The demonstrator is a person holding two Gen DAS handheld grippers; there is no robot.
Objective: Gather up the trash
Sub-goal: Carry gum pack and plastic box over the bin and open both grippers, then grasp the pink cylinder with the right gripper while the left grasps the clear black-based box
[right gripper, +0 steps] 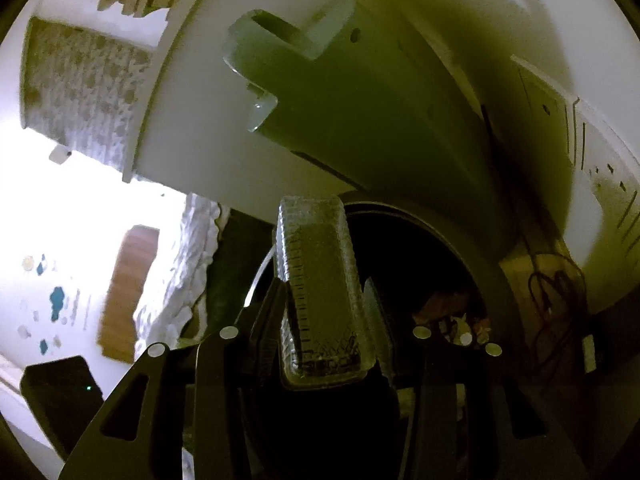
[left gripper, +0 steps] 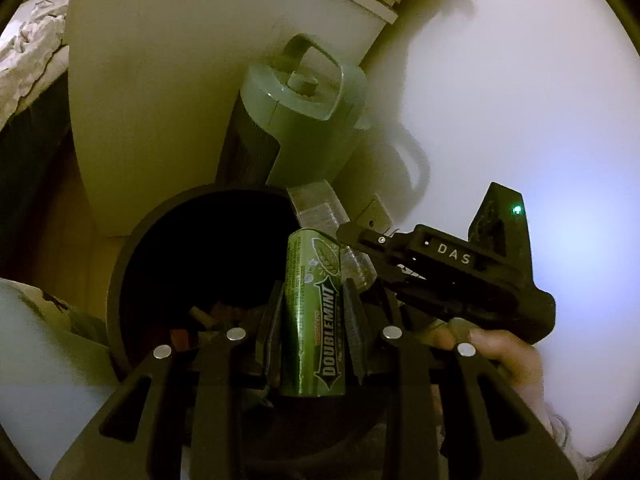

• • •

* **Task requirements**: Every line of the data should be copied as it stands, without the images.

* **Solution to this task**:
The demonstrator is a person holding two Gen DAS handheld grippers; there is no robot.
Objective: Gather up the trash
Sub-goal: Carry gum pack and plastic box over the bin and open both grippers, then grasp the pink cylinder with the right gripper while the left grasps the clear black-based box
[right gripper, +0 steps] 
[left gripper, +0 steps] 

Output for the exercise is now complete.